* Exercise: Would you return the listing exactly as written, apart from its pictures?

* Data below:
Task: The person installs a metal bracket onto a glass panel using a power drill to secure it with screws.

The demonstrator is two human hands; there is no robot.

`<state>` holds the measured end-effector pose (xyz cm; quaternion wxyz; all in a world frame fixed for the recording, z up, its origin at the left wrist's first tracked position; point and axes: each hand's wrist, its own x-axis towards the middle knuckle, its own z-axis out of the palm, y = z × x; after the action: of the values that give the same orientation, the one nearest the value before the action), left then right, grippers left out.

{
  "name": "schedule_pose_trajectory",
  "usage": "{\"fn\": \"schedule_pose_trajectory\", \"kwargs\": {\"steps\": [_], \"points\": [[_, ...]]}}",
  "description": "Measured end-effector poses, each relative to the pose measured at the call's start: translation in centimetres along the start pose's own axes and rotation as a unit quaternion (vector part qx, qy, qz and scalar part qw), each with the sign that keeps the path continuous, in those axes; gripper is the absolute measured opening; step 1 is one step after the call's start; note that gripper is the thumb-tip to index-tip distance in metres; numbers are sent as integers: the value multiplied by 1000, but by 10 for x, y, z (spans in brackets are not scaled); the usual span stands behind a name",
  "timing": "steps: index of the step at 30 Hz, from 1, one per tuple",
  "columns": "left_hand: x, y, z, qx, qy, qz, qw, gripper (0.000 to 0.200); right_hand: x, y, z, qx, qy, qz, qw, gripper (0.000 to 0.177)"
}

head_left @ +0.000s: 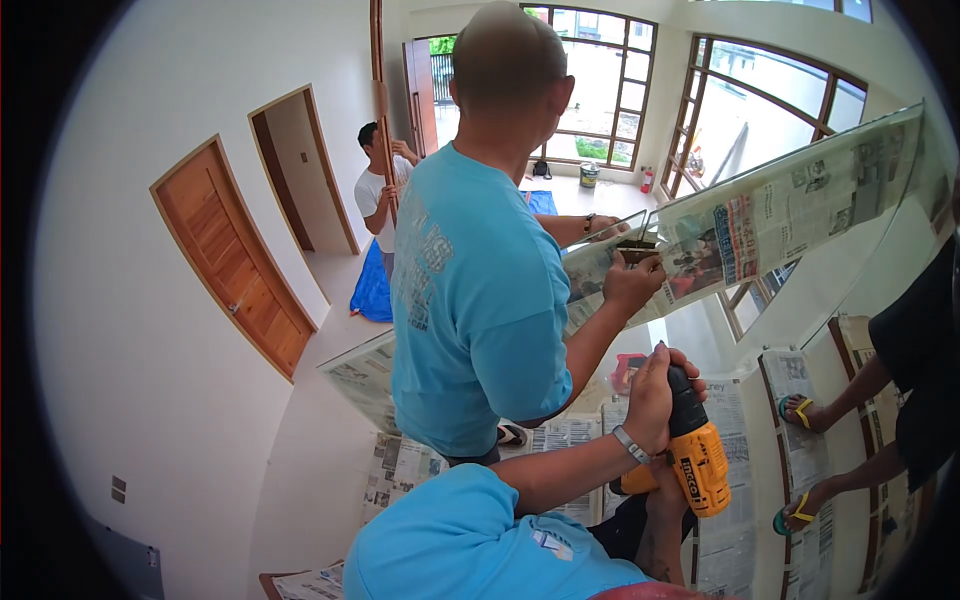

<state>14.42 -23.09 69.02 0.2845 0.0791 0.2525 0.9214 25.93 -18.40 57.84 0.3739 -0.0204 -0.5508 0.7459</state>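
An orange and black cordless drill (702, 468) is held upright in front of me, its chuck end at the top. Around the black chuck end, my left hand (652, 402) is closed, with a metal watch band on its wrist. Lower down, my right hand (668, 488) is at the drill's grip, mostly hidden by the tool and my left forearm. Just beyond, a co-worker in a blue T-shirt (480, 290) has both hands on a newspaper-covered glass panel (790, 215). One of those hands holds a small dark fitting (637, 250) against the panel's edge.
Newspaper-covered stair treads (795, 450) descend at the right, where another person's sandalled feet (805, 412) stand. Below, a person in white (375, 190) holds a long wooden post (380, 100) near a blue sheet (372, 290). A wooden door (237, 250) is at the left.
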Motion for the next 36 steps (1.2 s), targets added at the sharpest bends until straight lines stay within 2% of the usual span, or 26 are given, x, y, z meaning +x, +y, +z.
{"fn": "schedule_pose_trajectory", "kwargs": {"steps": [2,5,9,10,12,15,17,18,20,26,29,33,36], "points": [[2,1,-1,-7,-52,-8,999,36,4,4,0,-11,0,-12,1000,39],[4,1,5,1,-73,-11,997,37,6,10,-4,-39,-21,-54,998,40],[2,1,14,-24,-103,21,994,37,5,15,-5,-66,-9,-49,997,43],[1,0,15,-35,-116,24,992,37,8,38,-21,-106,25,-80,991,55],[-2,1,20,-11,-113,37,993,37,7,41,-26,-156,53,-74,984,55],[-5,1,23,-19,-130,11,991,37,8,20,-25,-194,26,-94,976,56],[-3,-1,21,-23,-157,7,987,37,10,-7,-18,-407,-25,-178,896,56],[-2,-2,20,-27,-155,6,987,37,10,-5,-15,-410,-26,-176,895,56],[-1,-4,18,-28,-190,10,981,37,10,0,-7,-225,30,-178,957,51],[1,-12,12,-28,-228,-6,973,36,8,-1,-9,-236,11,-145,961,49],[3,-13,10,22,-224,-2,974,37,8,-3,-12,-242,7,-125,962,48],[3,-12,13,-3,-218,-19,976,38,-2,1,-23,-249,5,-104,963,47],[4,-13,10,4,-227,-30,974,40,-17,20,-36,-109,-1,-17,994,47]]}}
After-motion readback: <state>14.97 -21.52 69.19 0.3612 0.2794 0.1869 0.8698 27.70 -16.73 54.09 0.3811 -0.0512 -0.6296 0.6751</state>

* Exercise answer:
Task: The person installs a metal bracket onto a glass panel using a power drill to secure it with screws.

The demonstrator is two human hands; there is no robot.

`<state>` holds the measured end-effector pose (xyz cm; quaternion wxyz; all in a world frame fixed for the recording, z up, its origin at the left wrist's first tracked position; point and axes: each hand's wrist, its own x-axis towards the middle knuckle, its own z-axis out of the palm, y = z × x; after the action: of the values that give the same orientation, the one nearest the value before the action), left then right, grippers left out.

{
  "name": "schedule_pose_trajectory",
  "usage": "{\"fn\": \"schedule_pose_trajectory\", \"kwargs\": {\"steps\": [_], \"points\": [[_, ...]]}}",
  "description": "Measured end-effector poses, each relative to the pose measured at the call's start: translation in centimetres along the start pose's own axes and rotation as a unit quaternion (vector part qx, qy, qz and scalar part qw), each with the sign that keeps the path continuous, in those axes; gripper is the absolute measured opening; step 1 is one step after the call's start; note that gripper is the thumb-tip to index-tip distance in metres; numbers are sent as integers: the value multiplied by 1000, but by 10 for x, y, z (spans in brackets are not scaled); the usual span stands behind a name",
  "timing": "steps: index of the step at 30 Hz, from 1, one per tuple",
  "columns": "left_hand: x, y, z, qx, qy, qz, qw, gripper (0.000 to 0.200); right_hand: x, y, z, qx, qy, qz, qw, gripper (0.000 to 0.177)"
}

head_left @ +0.000s: 

<state>14.42 -23.09 69.02 0.2845 0.0791 0.2525 0.9214 25.93 -18.40 57.84 0.3739 -0.0204 -0.5508 0.7459</state>
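An orange and black cordless drill (702, 468) is held upright in front of me, its chuck end at the top. Around the black chuck end, my left hand (652, 402) is closed, with a metal watch band on its wrist. Lower down, my right hand (668, 488) is at the drill's grip, mostly hidden by the tool and my left forearm. Just beyond, a co-worker in a blue T-shirt (480, 290) has both hands on a newspaper-covered glass panel (790, 215). One of those hands holds a small dark fitting (637, 250) against the panel's edge.
Newspaper-covered stair treads (795, 450) descend at the right, where another person's sandalled feet (805, 412) stand. Below, a person in white (375, 190) holds a long wooden post (380, 100) near a blue sheet (372, 290). A wooden door (237, 250) is at the left.
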Motion for the next 36 steps (1.2 s), targets added at the sharpest bends until straight lines stay within 2% of the usual span, or 26 are given, x, y, z meaning +x, +y, +z.
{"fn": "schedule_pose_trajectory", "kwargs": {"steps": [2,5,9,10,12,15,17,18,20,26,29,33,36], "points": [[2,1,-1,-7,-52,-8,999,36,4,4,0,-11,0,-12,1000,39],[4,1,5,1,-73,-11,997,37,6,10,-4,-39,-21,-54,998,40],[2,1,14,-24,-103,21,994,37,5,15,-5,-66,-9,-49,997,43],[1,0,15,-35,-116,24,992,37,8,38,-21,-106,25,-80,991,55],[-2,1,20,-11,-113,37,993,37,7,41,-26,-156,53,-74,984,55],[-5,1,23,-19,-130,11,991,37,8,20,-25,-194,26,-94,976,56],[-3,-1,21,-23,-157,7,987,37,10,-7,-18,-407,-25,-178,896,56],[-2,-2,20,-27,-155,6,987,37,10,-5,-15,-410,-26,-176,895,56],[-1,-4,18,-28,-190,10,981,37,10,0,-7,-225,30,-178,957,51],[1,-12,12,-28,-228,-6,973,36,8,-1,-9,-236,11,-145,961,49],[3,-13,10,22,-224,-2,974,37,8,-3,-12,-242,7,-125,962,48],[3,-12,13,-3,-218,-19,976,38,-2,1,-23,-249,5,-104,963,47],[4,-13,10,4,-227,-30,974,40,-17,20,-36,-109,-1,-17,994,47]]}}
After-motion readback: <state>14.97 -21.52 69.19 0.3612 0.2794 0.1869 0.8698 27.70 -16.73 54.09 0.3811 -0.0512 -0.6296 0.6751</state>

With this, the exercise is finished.